Apr 12, 2018

API Standard This is the API standard shown on oil containers. This oil is designed for Gasoline engines denoted with an S for Spark ignition engines. Diesel engines are denoted with a C for Compression ignition

All engines, including marine engines (inboards, outboards and stern drives) have many moving parts that need to be lubricated by oil in order to allow metal parts to move with as little friction as possible. Without oil, these moving parts would grind and seize.

Without quality clean oil, a number of problems could develop: The engine could have difficulty in starting; engine parts could become damaged by friction; rust buildup could occur inside the engine; dirt could build up and clog moving parts; the engine could overheat; the engine could lose compression, preventing it from running; the engine could burn excessive amounts of fuel. In short: a quality and clean oil is essential for proper engine operation, and ensuring that the right type of oil with the proper filter in place will add to the life of your engine.

The first time you walk the oil aisle in a marine or big-box store can be daunting. Lots of types, brands and numbers. What does it all mean, and how do you choose the right type for your engine? Here is a crash course:

Oils are classed in two ways:

1) SAE – The Society of Automotive Engineers – focuses on the viscosity of the oil.

Viscosity is a measurement of an oil’s ability (or inability) to flow. Thin, free-flowing oils have low numbers; thick, slow-moving oils have high numbers. Engines need to have an oil that flows freely enough when the engine is cold to start, but thick enough so that it fills the voids between moving parts, providing sufficient protection. This has to remain true when the temperature outside is -10 or +30 degrees! To this end, viscosity can be measured using one number or two: SAE 30, or SAE 10W30. The oil with two numbers indicates that it meets the SAE requirements of two or more SAE grades.
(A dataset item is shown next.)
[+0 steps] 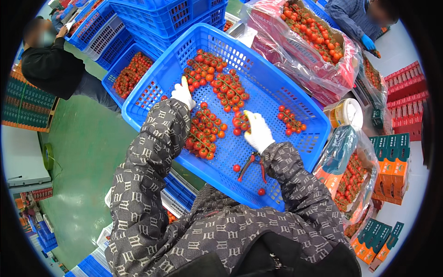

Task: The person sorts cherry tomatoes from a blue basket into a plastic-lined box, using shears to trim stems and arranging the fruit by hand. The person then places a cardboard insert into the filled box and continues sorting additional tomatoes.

2) API – American Petroleum Institute – focuses on the type of oil – it’s characteristics and application. An API label is found on the oil’s label, with three parts: the application (diesel or gas, and the era the engine was built), the viscosity, and fuel-saving properties

Manual Oil Upgrade a page from a service manual detailing the grade of oil to be used, depending on the ambient temperatures of the area that the boat will be operating in

How do you know what type to get? Engine manufacturers specify the type of oil to use. This information can be found in the engine service manual, on the engine specification plate or sticker, or by contacting an authorized dealer.

Manufacturers specify the frequency of oil changes in their service manuals – the general rule of thumb, though, is 100 hours, or once per season (typically done just before haul-out, or just after launch – I recommend changing oil in the fall: this ensures that contaminants aren’t left in the engine all winter, and that the engine will be at its best form for re-starting in the spring).

Yellow dipstick and cap

 

 

 

 

 

Note the dipstick with the yellow handle in the lower left corner of the photo. The oil fill cap is on the right side, also yellow.

Engines typically have two access points for oil: The oil fill, and the oil dipstick. The oil fill is a cap which can be removed to add oil. The oil dipstick, when pulled from the oil sump, will show the quality/colour of the oil, as well as the oil level. The appropriate operating level should lie within the hash marks on the dipstick.

When the engine is started, the oil pump will force oil from the sump through an oil filter (which filters out particles and contaminants), and then through the passages of the engine, lubricating necessary parts. The oil then makes it’s way back to the sump where the cycle is repeated. Oil is under pressure when this happens – and many boats have a gauge at the helm to show the oil pressure. Too much pressure can indicate dirty, thick to too much oil in the system. Low oil pressure can indicate thin or not enough oil.

 

 


Clear But High

This oil looks clear, with little contamination - but note that the oil level is very high - well above the hash marks on the dipstick.

When checking the oil level with the dipstick, it is important to note the colour of the oil: it should be a honey-golden colour. Black oil indicates contaminants in the oil (which doesn’t run well through the engine potentially leaving deposits and contaminants in unwanted areas). Grey or white oil indicates water in the oil – which can cause many unwanted problems. Water can enter the system if the water level in the bilge is too high (entering into the sump at the bottom of the engine), or through a blown seal or gasket in the engine. In each of these cases – black or grey colour - the oil should be changed immediately, the engine run, and then checked to ensure that the oil is clear after running.

Dipstick Milky

Note the oil colour - milky white/grey - indicating that there is water in the oil. The oil should be changed immediately and the cause determined.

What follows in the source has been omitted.